Fils de roi, dès l’enfance on dut vous enseigner
Quel sceau Dieu même imprime à ceux qu’il fait régner.


puis :

J’en dois compte à moi seul. Vous, faits pour obéir,
Au lieu de me combattre, il fallait me fléchir.


et encore :


Un roi, même coupable, est un objet sacré !


Indigné qu’on se fût permis de donner une semblable pièce, le général Moreton fit aussitôt mander les directeurs et leur témoigna tout son mécontentement.

— Que vous proposez-vous de jouer ce soir ? leur demanda-t-il.

Gaston et Bayard, mon général.

— Je vous le défends expressément. Si vous vous permettez de faire jouer cette pièce, ou telle autre semblable, comptez que j’userai de tout le pouvoir dont je dispose pour vous punir sévèrement.

D’ailleurs, ajouta-t-il en se radoucissant un peu, le plus sûr pour vous en ôter le moyen, — puisque le Conseil exécutif de France a cru, dans sa sagesse, qu’il était nécessaire d’envoyer une troupe patriote pour donner des pièces propres à éclairer l’esprit public et propager les principes de liberté et d’égalité, — le plus sûr est que vous fassiez avec la citoyenne Montansier un arrangement convenable[1].

Cette mercuriale du général, en inspirant aux directeurs un salutaire effroi, les rendit plus souples et plus disposés à entrer en accommodement, et, après une discussion qui avait duré « depuis onze heures du matin jusqu’à neuf heures du soir, » tout fut enfin terminé.

Les directeurs obtenaient quinze mille livres d’indemnité pour l’abandon de leur salle. « Je ne doute pas, ajoutait la Montansier en rendant compte au ministre, que, d’après mes bonnes intentions, le pouvoir viendrait à mon secours dans le cas où les recettes ne pourraient suffire aux dépenses[2]. »

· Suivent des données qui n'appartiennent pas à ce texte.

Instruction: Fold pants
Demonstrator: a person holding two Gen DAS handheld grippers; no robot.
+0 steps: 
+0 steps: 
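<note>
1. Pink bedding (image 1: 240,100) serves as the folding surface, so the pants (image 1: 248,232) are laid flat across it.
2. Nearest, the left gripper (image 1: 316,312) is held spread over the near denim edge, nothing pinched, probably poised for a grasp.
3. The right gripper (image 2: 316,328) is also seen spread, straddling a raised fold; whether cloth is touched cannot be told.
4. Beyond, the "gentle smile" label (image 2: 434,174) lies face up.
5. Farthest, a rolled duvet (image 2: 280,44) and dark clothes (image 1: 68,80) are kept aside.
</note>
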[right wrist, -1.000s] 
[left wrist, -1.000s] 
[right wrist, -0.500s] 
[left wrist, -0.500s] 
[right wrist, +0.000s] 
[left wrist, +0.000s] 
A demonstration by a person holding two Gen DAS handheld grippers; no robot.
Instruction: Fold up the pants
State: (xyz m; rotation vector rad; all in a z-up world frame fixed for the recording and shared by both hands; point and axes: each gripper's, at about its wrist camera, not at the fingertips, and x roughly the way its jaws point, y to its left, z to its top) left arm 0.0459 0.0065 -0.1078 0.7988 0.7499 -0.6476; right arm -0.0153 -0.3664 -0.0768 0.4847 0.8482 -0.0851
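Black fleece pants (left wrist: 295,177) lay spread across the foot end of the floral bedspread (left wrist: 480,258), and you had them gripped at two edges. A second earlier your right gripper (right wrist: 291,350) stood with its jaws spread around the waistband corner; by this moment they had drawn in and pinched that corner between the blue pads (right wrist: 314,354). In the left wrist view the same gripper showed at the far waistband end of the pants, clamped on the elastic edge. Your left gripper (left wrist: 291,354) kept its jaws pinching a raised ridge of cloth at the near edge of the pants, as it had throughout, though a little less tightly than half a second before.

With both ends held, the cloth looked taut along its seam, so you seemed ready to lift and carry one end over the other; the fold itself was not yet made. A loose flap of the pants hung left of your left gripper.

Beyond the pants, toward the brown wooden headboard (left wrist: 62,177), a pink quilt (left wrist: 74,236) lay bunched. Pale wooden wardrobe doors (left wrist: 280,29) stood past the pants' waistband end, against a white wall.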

Quel argent d’ailleurs, pouvait être mieux dépensé ? les Belges avaient tant besoin de lumières ! « Je vous assure, ministre citoyen, que jamais dépense n’aura été plus fructueuse. D’après le peu de temps que je suis ici et tout ce que j’entends, je crois pouvoir vous dire que

  1. Ibid., Lettre du 8 janvier.
  2. Ibid., Lettre du 8 janvier.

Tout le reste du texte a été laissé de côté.